What you are asked to do:
Each line of the data has to be written out again exactly as shown.

Source material:
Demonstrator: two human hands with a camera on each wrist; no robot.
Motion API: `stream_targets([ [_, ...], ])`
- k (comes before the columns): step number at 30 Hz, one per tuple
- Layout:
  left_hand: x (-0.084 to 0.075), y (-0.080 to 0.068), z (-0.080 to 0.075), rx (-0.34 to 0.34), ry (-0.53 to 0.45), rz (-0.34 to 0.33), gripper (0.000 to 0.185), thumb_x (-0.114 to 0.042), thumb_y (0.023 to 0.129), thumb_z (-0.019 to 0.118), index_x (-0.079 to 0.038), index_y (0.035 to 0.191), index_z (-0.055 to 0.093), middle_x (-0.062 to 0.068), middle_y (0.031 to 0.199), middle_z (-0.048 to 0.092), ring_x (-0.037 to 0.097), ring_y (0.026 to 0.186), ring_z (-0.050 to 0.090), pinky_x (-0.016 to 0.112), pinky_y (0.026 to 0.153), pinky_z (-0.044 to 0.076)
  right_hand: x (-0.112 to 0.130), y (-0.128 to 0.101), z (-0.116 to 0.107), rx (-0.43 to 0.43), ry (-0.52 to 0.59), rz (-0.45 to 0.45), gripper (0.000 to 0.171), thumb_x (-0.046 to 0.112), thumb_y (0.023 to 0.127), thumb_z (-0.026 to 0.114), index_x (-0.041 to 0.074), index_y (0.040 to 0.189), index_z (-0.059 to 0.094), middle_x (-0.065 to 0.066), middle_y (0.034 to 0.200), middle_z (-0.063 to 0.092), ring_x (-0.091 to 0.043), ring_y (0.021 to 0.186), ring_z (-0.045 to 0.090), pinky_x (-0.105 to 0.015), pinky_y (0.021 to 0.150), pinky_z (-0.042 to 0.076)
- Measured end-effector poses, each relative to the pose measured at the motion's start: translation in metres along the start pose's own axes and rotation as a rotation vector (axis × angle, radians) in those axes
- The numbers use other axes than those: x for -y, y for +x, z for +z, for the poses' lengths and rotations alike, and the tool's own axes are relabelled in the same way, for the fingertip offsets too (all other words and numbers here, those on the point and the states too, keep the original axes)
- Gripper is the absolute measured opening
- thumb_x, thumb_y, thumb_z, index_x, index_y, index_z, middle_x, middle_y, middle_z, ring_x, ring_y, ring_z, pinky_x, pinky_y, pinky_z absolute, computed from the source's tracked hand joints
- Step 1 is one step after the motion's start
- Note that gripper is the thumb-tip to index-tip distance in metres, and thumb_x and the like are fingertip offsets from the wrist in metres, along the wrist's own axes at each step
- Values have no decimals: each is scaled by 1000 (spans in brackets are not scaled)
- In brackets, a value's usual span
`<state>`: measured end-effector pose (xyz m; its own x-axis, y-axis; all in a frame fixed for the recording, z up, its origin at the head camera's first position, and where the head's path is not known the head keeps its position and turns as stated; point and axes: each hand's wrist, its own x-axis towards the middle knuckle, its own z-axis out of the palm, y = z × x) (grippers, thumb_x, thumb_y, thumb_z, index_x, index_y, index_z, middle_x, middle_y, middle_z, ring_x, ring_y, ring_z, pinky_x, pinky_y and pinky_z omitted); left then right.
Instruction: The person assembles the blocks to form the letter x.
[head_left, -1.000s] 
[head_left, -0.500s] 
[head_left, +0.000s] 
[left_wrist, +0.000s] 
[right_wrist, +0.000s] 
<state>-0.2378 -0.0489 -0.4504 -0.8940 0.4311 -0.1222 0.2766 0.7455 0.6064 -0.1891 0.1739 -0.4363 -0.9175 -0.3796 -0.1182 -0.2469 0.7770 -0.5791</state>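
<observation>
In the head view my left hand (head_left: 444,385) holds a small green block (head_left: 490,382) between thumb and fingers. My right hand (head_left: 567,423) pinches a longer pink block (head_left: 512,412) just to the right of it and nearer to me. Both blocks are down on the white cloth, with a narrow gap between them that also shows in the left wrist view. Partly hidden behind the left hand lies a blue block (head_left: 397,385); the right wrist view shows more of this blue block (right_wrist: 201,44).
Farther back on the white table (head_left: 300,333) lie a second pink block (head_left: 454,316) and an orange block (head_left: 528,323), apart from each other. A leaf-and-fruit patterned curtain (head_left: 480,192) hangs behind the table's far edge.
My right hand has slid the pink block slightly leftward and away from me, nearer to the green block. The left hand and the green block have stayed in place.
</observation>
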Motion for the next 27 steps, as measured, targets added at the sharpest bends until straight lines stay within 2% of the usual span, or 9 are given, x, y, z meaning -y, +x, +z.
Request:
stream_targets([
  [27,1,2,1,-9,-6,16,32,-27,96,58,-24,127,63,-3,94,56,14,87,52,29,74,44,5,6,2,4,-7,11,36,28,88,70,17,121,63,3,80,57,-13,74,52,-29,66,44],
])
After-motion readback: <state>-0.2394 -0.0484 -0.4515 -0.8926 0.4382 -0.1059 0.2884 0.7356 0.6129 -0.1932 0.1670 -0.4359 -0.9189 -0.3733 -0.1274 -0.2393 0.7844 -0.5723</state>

Answer for the task:
Demonstrator: two human hands with a camera on each wrist; no robot.
Motion API: `stream_targets([ [_, ...], ])`
- k (comes before the columns): step number at 30 Hz, one per tuple
- Layout:
  left_hand: x (-0.084 to 0.075), y (-0.080 to 0.068), z (-0.080 to 0.075), rx (-0.34 to 0.34), ry (-0.53 to 0.45), rz (-0.34 to 0.33), gripper (0.000 to 0.185), thumb_x (-0.114 to 0.042), thumb_y (0.023 to 0.129), thumb_z (-0.019 to 0.118), index_x (-0.079 to 0.038), index_y (0.035 to 0.191), index_z (-0.055 to 0.093), middle_x (-0.062 to 0.068), middle_y (0.031 to 0.199), middle_z (-0.048 to 0.092), ring_x (-0.037 to 0.097), ring_y (0.026 to 0.186), ring_z (-0.050 to 0.090), pinky_x (-0.016 to 0.112), pinky_y (0.026 to 0.153), pinky_z (-0.044 to 0.076)
  right_hand: x (-0.112 to 0.130), y (-0.128 to 0.101), z (-0.116 to 0.107), rx (-0.43 to 0.43), ry (-0.52 to 0.59), rz (-0.45 to 0.45), gripper (0.000 to 0.171), thumb_x (-0.046 to 0.112), thumb_y (0.023 to 0.127), thumb_z (-0.026 to 0.114), index_x (-0.041 to 0.074), index_y (0.040 to 0.189), index_z (-0.059 to 0.094), middle_x (-0.065 to 0.066), middle_y (0.034 to 0.200), middle_z (-0.063 to 0.092), ring_x (-0.091 to 0.043), ring_y (0.021 to 0.186), ring_z (-0.045 to 0.090), pinky_x (-0.105 to 0.015), pinky_y (0.021 to 0.150), pinky_z (-0.042 to 0.076)
- Measured end-effector poses, each relative to the pose measured at the motion's start: translation in metres along the start pose's own axes and rotation as a rotation vector (axis × angle, radians) in those axes
- The numbers use other axes than those: x for -y, y for +x, z for +z, for the poses' lengths and rotations alike, and the tool's own axes are relabelled in the same way, for the fingertip offsets too (all other words and numbers here, those on the point and the states too, keep the original axes)
- Gripper is the absolute measured opening
- thumb_x, thumb_y, thumb_z, index_x, index_y, index_z, middle_x, middle_y, middle_z, ring_x, ring_y, ring_z, pinky_x, pinky_y, pinky_z absolute, computed from the source's tracked hand joints
- Step 1 is one step after the motion's start
- Note that gripper is the thumb-tip to index-tip distance in metres, and thumb_x and the like are fingertip offsets from the wrist in metres, along the wrist's own axes at each step
- Values have no decimals: each is scaled by 1000 (spans in brackets are not scaled)
- In brackets, a value's usual span
`<state>`: measured end-effector pose (xyz m; its own x-axis, y-axis; all in a frame fixed for the recording, z up, its origin at the head camera's first position, and where the head's path is not known the head keeps its position and turns as stated; point and axes: each hand's wrist, its own x-axis towards the middle knuckle, its own z-axis out of the palm, y = z × x) (grippers, thumb_x, thumb_y, thumb_z, index_x, index_y, index_z, middle_x, middle_y, middle_z, ring_x, ring_y, ring_z, pinky_x, pinky_y and pinky_z omitted); left then right.
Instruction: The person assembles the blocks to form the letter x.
[head_left, -1.000s] 
[head_left, -0.500s] 
[head_left, +0.000s] 
[left_wrist, +0.000s] 
[right_wrist, +0.000s] 
<state>-0.2378 -0.0489 -0.4504 -0.8940 0.4311 -0.1222 0.2766 0.7455 0.6064 -0.1891 0.1739 -0.4363 -0.9175 -0.3796 -0.1182 -0.2469 0.7770 -0.5791</state>
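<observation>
In the head view my left hand (head_left: 444,385) holds a small green block (head_left: 490,382) between thumb and fingers. My right hand (head_left: 567,423) pinches a longer pink block (head_left: 512,412) just to the right of it and nearer to me. Both blocks are down on the white cloth, with a narrow gap between them that also shows in the left wrist view. Partly hidden behind the left hand lies a blue block (head_left: 397,385); the right wrist view shows more of this blue block (right_wrist: 201,44).
Farther back on the white table (head_left: 300,333) lie a second pink block (head_left: 454,316) and an orange block (head_left: 528,323), apart from each other. A leaf-and-fruit patterned curtain (head_left: 480,192) hangs behind the table's far edge.
My right hand has slid the pink block slightly leftward and away from me, nearer to the green block. The left hand and the green block have stayed in place.
</observation>
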Motion for the next 27 steps, as measured, targets added at the sharpest bends until straight lines stay within 2% of the usual span, or 9 are given, x, y, z meaning -y, +x, +z.
Request:
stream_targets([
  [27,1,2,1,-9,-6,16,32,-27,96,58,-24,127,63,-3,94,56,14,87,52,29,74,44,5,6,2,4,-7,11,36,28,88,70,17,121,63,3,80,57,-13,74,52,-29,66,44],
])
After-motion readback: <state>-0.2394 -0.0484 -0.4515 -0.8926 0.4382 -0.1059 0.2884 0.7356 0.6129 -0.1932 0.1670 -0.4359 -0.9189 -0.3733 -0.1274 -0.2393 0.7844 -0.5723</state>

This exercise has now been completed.